People with gambling problems told Schüll of “zoning out” in front of a machine and gambling for gambling’s sake rather than for reasons that make sense to casual gamblers and are cited by manufacturers, such as the pleasure of winning something, however small, or the anticipation of a big jackpot.
Although slot machines are regulated for randomness and a minimum payback for players, they aren’t subjected to consumer protection laws or warnings like alcohol, tobacco and other consumer products that affect behavior or personal health, said Schüll, who doesn’t advocate any particular regulatory approach toward gambling.
Some countries are tackling the problem more proactively by tinkering with the machines themselves — an approach the industry says is motivated more by politics and public relations than science.
Hit by a rash of class-action lawsuits by gamblers, the Canadian government, which owns some of that country’s casinos and slot machines, has in some areas imposed “smart cards” that allow players club members to opt into various “safety” features on the machines, including a record of what players have won or lost and the ability to set budgets and time limits.
Some Canadian casinos are using information tracked by the cards — data used for marketing purposes by American casinos — to identify problematic behavior and intervene on gamblers’ behalf.
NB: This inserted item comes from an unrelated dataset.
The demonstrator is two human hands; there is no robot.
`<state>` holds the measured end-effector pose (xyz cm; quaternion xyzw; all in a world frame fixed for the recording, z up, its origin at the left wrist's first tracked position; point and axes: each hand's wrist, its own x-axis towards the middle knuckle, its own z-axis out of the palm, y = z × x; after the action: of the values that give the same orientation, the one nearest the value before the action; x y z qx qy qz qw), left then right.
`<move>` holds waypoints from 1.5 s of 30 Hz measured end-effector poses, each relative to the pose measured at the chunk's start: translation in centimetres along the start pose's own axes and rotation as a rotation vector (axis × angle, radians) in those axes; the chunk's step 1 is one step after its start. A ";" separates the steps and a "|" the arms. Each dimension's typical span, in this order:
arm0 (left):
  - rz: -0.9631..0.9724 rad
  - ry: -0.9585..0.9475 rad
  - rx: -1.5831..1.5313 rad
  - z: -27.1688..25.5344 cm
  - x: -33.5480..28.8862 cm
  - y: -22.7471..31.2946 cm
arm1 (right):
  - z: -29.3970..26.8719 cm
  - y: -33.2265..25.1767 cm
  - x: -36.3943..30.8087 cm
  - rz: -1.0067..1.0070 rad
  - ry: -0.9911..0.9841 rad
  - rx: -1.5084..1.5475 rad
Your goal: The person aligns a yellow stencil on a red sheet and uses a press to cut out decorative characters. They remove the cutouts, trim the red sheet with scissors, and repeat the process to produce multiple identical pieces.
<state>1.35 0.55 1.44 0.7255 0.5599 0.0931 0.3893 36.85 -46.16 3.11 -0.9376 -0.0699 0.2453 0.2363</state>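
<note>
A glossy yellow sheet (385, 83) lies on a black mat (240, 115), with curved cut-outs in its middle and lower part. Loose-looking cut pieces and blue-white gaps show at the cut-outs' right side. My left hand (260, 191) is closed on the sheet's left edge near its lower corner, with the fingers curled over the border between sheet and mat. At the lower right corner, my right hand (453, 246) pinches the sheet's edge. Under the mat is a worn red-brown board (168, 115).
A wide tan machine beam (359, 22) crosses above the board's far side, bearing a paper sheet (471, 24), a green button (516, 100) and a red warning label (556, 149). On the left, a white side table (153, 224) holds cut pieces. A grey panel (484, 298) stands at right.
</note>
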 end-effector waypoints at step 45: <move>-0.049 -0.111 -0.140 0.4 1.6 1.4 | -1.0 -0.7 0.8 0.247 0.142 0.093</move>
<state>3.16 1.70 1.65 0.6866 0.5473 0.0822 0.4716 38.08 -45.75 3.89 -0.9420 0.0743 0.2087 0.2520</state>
Some of these casinos use biometric software to match problem gamblers with photos on file, including people who have filled out paperwork to voluntarily ban themselves from the casino floor.
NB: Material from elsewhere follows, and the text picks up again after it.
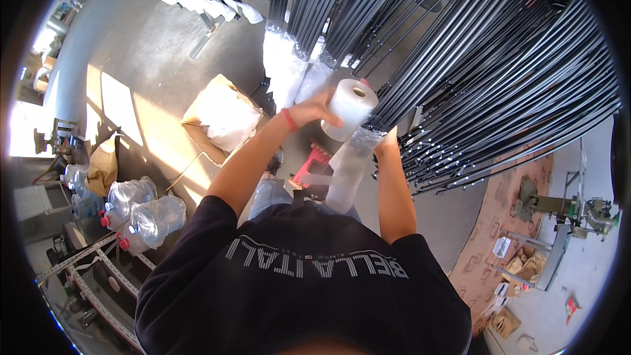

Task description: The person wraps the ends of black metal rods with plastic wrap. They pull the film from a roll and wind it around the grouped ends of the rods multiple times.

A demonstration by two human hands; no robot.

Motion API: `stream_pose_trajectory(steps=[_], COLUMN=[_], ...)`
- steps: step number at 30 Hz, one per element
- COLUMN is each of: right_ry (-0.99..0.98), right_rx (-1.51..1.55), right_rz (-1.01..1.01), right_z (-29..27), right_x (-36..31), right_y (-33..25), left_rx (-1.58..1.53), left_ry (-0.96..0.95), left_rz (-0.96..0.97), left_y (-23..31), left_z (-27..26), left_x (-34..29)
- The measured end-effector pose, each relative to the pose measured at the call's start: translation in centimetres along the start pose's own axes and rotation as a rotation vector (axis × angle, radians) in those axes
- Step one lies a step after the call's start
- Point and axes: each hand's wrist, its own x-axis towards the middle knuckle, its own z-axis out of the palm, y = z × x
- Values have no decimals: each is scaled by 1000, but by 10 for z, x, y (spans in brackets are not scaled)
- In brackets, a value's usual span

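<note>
In my left hand (319,110) is a thick roll of clear stretch film (353,108), my fingers wrapped round its side and its cardboard core facing up. My right hand (388,141) is at the end of a bundle of thin black rods (401,92), just right of the roll; its fingers are mostly hidden behind the bundle. Film (369,137) is wound round the rod ends there, and a whitish translucent sleeve (345,181) hangs below toward my lap. Farther off, other black rod bundles (305,10) have white wrapped ends (282,59).
Many loose black rods (513,85) fan out at the right. An open cardboard box (220,121) with white sheets sits at left, near large clear water bottles (154,217) and a metal frame (92,289). A red stand (312,164) is below my hands; a machine (565,207) is far right.
</note>
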Motion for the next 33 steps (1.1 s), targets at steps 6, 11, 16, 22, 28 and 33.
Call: stream_pose_trajectory(steps=[6,11,16,22,28,33], right_ry=[152,57,53,138,269,264], right_rx=[-43,-189,-61,-109,-105,67], right_rz=[43,-114,-77,-187,-303,-481], right_z=[21,25,20,18,37,10], right_x=[-47,-50,-45,-39,-34,-91], right_y=[3,7,10,16,31,29], left_rx=[-87,-10,-417,-139,635,544], left_ry=[44,-8,-203,-214,-190,-98], left_rz=[-40,53,8,17,361,194], left_y=[14,17,24,35,67,66], left_z=[3,-7,-28,-18,62,76], left_x=[-11,-5,-13,-39,-43,-40])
In Australia, where publicity about gambling addiction has fueled a politically popular “war against gambling,” governments have slowed down the speed at which machines play, limited the number of machines that can be offered and, in certain areas, prevented the further spread of machines.
Nova Scotia commissioned one of the few major studies on responsible gambling features such as pop-up reminder clocks, mandatory cash-outs and meters showing how much is spent in dollars and cents. It found that some features had little to no effect on the play of problem gamblers, though players reported losing track of time and money a smaller percentage of the time.
Some safety features — such as forced time limits — might have the opposite effect by prompting compulsive gamblers to gamble more or faster knowing they will shortly be cut off from the object of their obsession, said Bo Bernhard, director of problem-gambling research at UNLV’s International Gaming Institute.
It’s unrealistic to believe that people in the throes of an addiction can be swayed by warnings or other educational features on a slot machine — though the technology holds the potential to prevent people from developing gambling problems down the road, Bernhard said.
“This is a psychological disorder that needs to be treated by professionals, not a machine,” he said.
Added Jones of IGT: “If there was any solid, peer-reviewed research that identified specific game characteristics as harmful, all manufacturers would be required to avoid incorporating them into games. If IGT designed our games around speculation about what may be harmful, we would likely be out of business in short order.”
Still, education about how slot machines work — which includes debunking gambling myths such as “lucky” games — has an important place in the treatment of compulsive gamblers, according to some experts.
Clinical psychologist Robert Breen, who directs the Rhode Island Gambling Treatment Program at Rhode Island Hospital, is among several psychologists who have successfully treated gambling addicts by incorporating information about slot machine math into an abstinence-only program.
“But once that person is sitting in front of the machine,” Breen said, “they’re dead meat for the rest of the night at that point.”